- **Assignment**:
With the images removed, write out every line below exactly.

((

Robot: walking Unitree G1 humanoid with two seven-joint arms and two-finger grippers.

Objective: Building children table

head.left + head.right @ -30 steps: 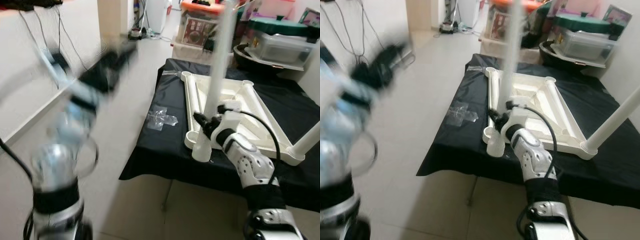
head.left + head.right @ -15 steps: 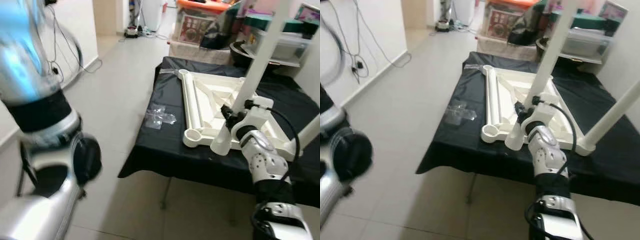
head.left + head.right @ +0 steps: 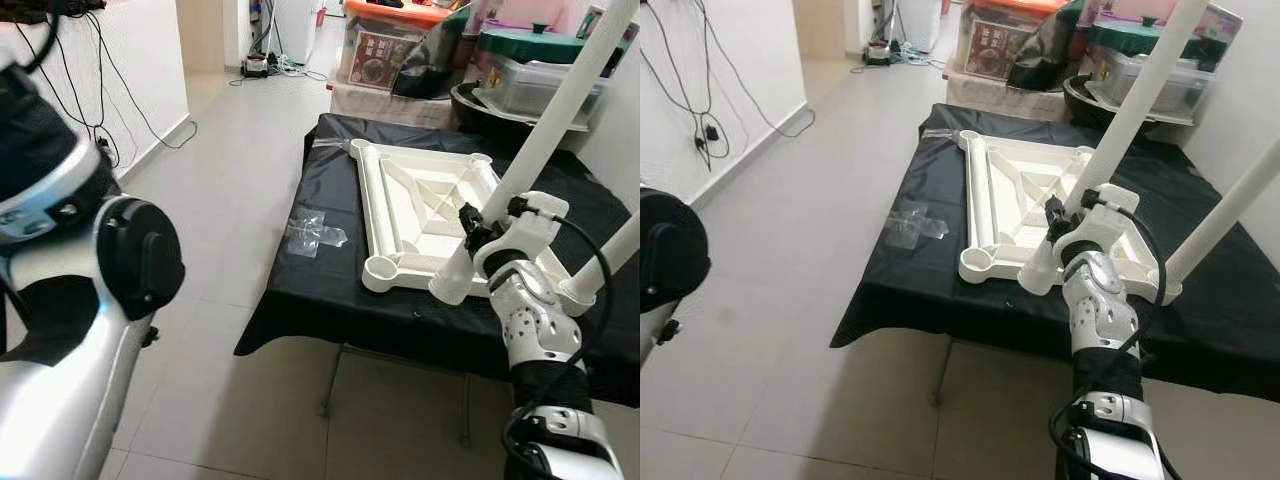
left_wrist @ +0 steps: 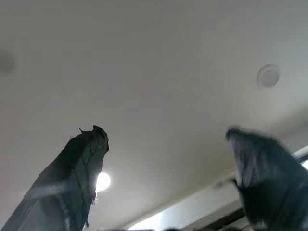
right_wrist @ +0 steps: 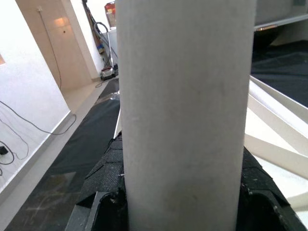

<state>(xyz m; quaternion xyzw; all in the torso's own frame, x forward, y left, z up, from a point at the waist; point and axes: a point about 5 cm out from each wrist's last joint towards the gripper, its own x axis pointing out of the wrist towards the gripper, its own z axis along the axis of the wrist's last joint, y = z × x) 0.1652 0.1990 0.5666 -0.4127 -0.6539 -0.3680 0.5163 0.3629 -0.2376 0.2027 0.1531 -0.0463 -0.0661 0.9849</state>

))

- **Completed task**:
Robot: walking Unitree G1 humanoid with two seven-joint arms and two-finger grippers.

Objective: Building children table

head.left + head.right @ -30 steps: 
head.left + head.right @ -15 steps: 
head.left + head.right @ +0 steps: 
left_wrist @ +0 steps: 
right_wrist @ +0 steps: 

<state>(xyz m; quaternion xyzw; all in the torso's own frame, x forward, y left, z up, from a point at the waist; point and axes: a point about 5 cm out from each wrist's last joint towards the gripper, its own x axis pointing out of the wrist towards the gripper, its own z axis along the axis of the wrist's last joint, y = z × x) 0.1652 0.1990 0.5666 -0.4127 -0.6539 -0.3680 0.5163 0.3629 -0.2376 0.2027 0.1531 -0.0463 -0.0661 0.9849</state>

The output for this exercise is complete.